9 スノビズム(2003/11/28)


 スノビズムとは「教養をひけらかす俗物根性」だと辞書には出ている。それは本来は階級的なものだと思う。いわゆるブルジョアジーの在り方と密接に関わっているし、そこにしか存在しない在り方だろう。

 しかし或る意味皆がブルジョワになってしまった戦後の民主主義国家では(イギリスやフランスは今でも階級社会かもしれないが)、特に日本では、スノビズムとは「オタク」とほぼ同義になっていると思う。

 その対象がロリコンアニメであれ、ハイデガーやフランスの哲学であれ、在り方は酷似している。好き嫌いと情報の量や質、その情報を得るパイプ・・・或る枠のなかでその差異を個人やグループ単位で競っているわけだから。誤解しないでほしいが、詩や小説を「創作」することが、そのようなスノビズムを超えているわけではない。逆に枠を超えるかのように自他を錯覚させてスノビズムを再生産していることが多いのではないだろうか。

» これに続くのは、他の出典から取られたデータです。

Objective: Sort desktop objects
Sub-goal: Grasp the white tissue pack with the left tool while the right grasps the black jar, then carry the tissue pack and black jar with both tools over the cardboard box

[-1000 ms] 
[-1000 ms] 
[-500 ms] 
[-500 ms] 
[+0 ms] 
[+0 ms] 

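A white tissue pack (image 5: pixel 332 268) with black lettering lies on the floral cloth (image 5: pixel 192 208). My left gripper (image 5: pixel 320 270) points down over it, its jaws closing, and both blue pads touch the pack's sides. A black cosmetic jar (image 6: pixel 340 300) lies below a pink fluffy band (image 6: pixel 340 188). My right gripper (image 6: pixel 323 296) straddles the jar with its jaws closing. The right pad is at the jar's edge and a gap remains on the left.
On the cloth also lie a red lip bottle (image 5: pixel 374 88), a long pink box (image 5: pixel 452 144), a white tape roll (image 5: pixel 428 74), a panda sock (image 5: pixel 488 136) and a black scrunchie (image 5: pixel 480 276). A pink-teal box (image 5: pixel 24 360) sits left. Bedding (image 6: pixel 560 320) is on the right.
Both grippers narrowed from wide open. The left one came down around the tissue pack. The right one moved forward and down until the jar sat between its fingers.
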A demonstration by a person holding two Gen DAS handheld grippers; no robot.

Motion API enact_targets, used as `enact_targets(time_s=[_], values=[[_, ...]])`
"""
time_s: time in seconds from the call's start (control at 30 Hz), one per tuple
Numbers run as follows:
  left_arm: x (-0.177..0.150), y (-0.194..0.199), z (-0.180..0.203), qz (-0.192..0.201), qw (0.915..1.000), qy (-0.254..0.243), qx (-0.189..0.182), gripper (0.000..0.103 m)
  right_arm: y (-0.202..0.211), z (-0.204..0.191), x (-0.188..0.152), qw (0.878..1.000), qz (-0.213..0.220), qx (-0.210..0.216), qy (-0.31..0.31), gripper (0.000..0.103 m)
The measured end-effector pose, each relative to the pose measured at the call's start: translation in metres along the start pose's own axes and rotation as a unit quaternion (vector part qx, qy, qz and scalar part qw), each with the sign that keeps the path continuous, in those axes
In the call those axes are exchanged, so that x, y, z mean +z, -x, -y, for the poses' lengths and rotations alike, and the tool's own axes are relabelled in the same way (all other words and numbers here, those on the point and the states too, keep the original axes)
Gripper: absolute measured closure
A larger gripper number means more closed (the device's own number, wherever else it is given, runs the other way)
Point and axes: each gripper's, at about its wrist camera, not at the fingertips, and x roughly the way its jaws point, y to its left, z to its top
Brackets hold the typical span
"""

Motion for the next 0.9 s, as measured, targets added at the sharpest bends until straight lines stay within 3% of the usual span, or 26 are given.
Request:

 しかしスノビズムはひとつの快楽であるし、多かれ少なかれ誰にもある。ひとの楽しみを抑圧する必要などない。
 ただし、スノビズムに耽っているだけなのに(或いはそれ故に)、まるでその外にいるかのように自他を抑圧するシステムは肯けない。それは「文学」とか「思想」の名で機能している。実体としては存在しない階級への「出世」ゲームとして。